--- Supplied information Enclosed Below ---

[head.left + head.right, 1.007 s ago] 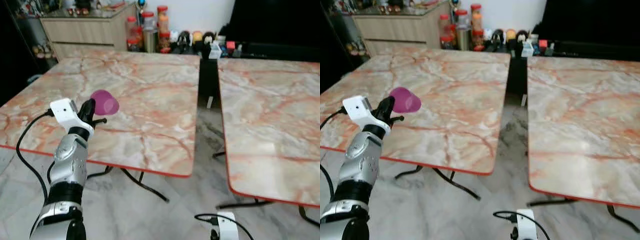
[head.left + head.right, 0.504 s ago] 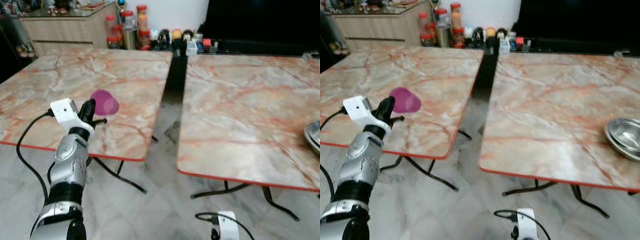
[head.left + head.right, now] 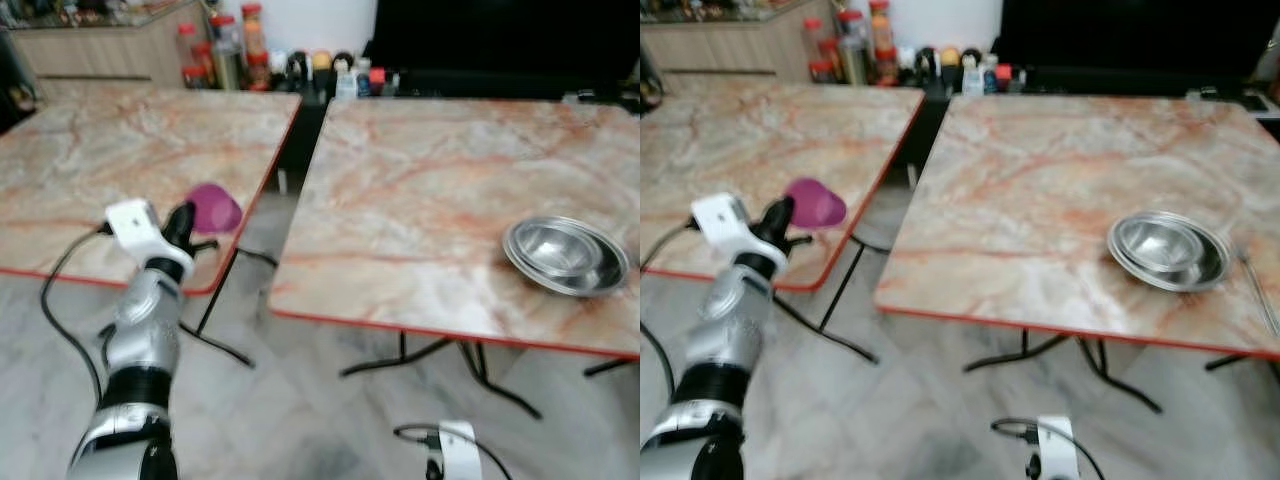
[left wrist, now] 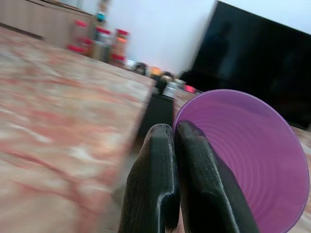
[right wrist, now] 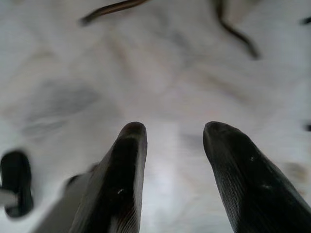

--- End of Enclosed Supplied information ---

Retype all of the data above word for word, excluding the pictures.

[head.left + head.right, 1.007 s ago] 
[head.left + head.right, 0.504 s ago] 
[head.left + head.right, now] 
[left wrist, now] 
[right wrist, now] 

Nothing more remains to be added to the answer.